Canadian PoliticsGlobalization

Imagining an alternate global politics could hardly be more pressing. Mounting global inequalities, the turbulence of climate change and recurring military interventions by Western powers has been the daily fare of the neoliberal world order. This world order was constructed over the last two decades under the hegemony of the U.S., in alliance with key European, Japanese and Canadian allies.

The American objective has been the reassertion of its primacy amongst states. The “Washington Consensus” of the World Bank, the IMF and the WTO has helped re-establish the economic foundations of American power while integrating its allies in a shared project of liberalizing markets. New American security doctrines, American and NATO military and diplomatic interventions to initiate regime changes in wayward states, and the proliferation of American military bases around the world have all redrawn geopolitical alliances. In line with U.S. “grand strategy,” American unilateralism occupied the space opened by the decline of the Cold War division.
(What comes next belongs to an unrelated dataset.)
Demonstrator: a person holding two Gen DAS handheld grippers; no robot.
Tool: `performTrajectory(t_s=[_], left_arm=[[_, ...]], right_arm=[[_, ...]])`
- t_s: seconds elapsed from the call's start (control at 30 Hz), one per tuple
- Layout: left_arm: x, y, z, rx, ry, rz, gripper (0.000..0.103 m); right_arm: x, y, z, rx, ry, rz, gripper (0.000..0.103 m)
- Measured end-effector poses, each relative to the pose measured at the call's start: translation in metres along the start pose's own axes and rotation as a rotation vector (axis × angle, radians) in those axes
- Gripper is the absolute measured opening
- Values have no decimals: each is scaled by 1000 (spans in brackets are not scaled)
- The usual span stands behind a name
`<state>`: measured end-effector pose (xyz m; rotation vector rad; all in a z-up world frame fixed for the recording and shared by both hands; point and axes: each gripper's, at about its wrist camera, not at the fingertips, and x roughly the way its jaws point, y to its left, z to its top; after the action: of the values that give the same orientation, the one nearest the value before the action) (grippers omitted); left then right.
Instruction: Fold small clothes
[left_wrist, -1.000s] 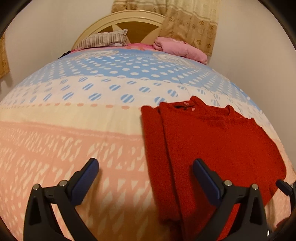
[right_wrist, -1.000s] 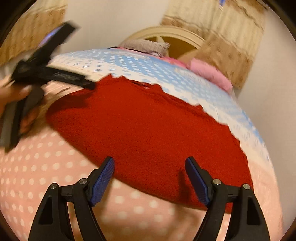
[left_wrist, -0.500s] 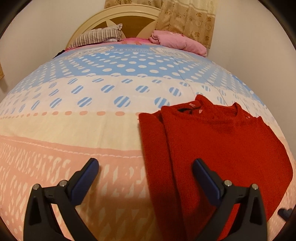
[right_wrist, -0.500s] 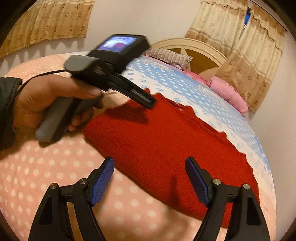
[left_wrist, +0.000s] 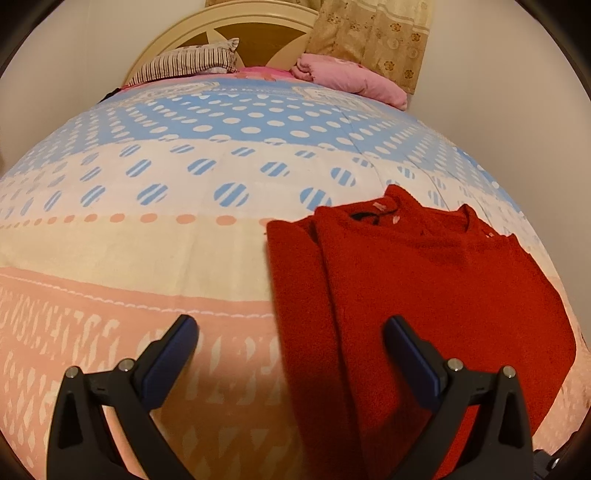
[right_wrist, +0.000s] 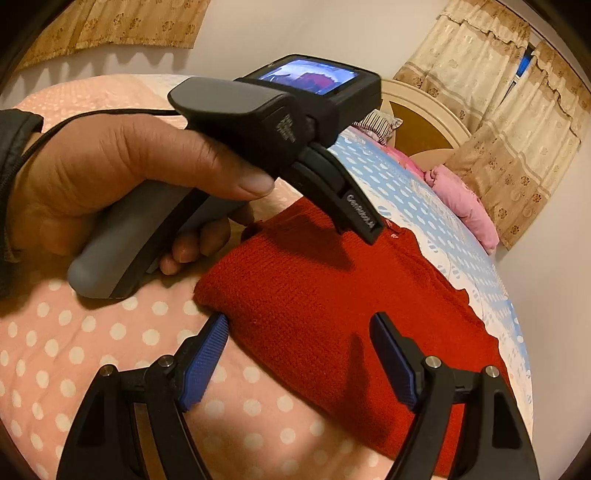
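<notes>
Bedroom walls in off-white close round a bed whose patterned cover (left_wrist: 184, 236) runs in bands of blue with white dots, cream with striped blue discs, and pink with white flecks. At its far end stand a cream arched headboard (left_wrist: 221, 26), a striped pillow (left_wrist: 188, 64) and a bundled pink blanket (left_wrist: 351, 79), with beige flowered curtains (left_wrist: 373, 37) behind.

On the cover lies a red knitted sweater (left_wrist: 424, 295), collar toward the headboard, one side folded inward in a long strip. The left tongs (left_wrist: 291, 350) hang over its near left edge, jaws wide with nothing between them: one finger over the bare cover, the other over the knit.

From the right wrist view, the right tongs (right_wrist: 299, 350) are spread wide at the sweater's near corner (right_wrist: 332, 314), gripping nothing. A person's left hand (right_wrist: 110, 184) grips the left tool's grey handle (right_wrist: 125, 243) just beside the sweater.
</notes>
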<state>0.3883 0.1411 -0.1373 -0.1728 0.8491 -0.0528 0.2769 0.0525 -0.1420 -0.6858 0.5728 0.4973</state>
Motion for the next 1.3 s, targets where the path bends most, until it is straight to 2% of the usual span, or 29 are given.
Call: performTrajectory(t_s=[0.1, 0.37, 0.43, 0.53, 0.6, 0.63, 0.67, 0.7, 0.73, 0.77, 0.8, 0.93, 1.1, 1.3], left_arm=[[1, -1, 1, 1, 3, -17, 102], [1, 4, 2, -23, -2, -118, 87], [0, 4, 3, -23, -6, -145, 77], [1, 4, 3, -22, -4, -169, 68], [2, 4, 4, -21, -2, -192, 58], [3, 4, 4, -21, 1, -198, 52], [3, 4, 5, -22, 1, -209, 46], [4, 3, 4, -21, 5, -229, 33], [4, 4, 5, -22, 7, -239, 28], [4, 4, 5, -24, 7, -242, 25], [3, 4, 5, -28, 8, -248, 18], [-4, 12, 8, -147, 13, -300, 16], [-8, 0, 11, -144, 10, -285, 15], [-21, -10, 21, -204, 1, -352, 14]], right_arm=[[2, 3, 3, -8, 2, -15, 79], [5, 16, 7, -44, -13, -77, 79], [5, 18, 8, -50, -16, -86, 79], [5, 17, 9, -45, -14, -80, 77], [6, 18, 9, -45, -12, -71, 73], [6, 19, 10, -50, -11, -64, 66], [6, 21, 10, -57, -11, -58, 56], [6, 23, 10, -68, -11, -48, 48], [7, 27, 10, -84, -8, -38, 33], [8, 30, 10, -95, -3, -34, 25], [8, 29, 10, -95, -1, -33, 23], [-8, 4, 10, 27, -42, 35, 18], [-33, -27, 3, 174, -106, 119, 13], [-46, -53, -11, 310, -138, 190, 9]])
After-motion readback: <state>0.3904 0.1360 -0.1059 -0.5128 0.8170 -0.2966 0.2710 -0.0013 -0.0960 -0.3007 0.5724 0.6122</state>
The political period since the American “coalition of the willing” intervention into the Middle and Far East has also exposed cracks in American hegemony. The Doha trade round has stalled; the U.S. dollar overhang and current account deficit reveal unresolved economic problems; and the U.S. occupation of Iraq has become a quagmire, militarily and politically, for the Bush Administration.

These events, however, have yet to displace U.S. primacy in the world order. Indeed, it is altogether fanciful to speak as if the arc of U.S. power is now in perpetual decline and a splintered geopolitical order now governs world affairs. It is still the foremost task of the global social-justice movement to turn these cracks into open fissures to allow the space for an alternate world order to emerge.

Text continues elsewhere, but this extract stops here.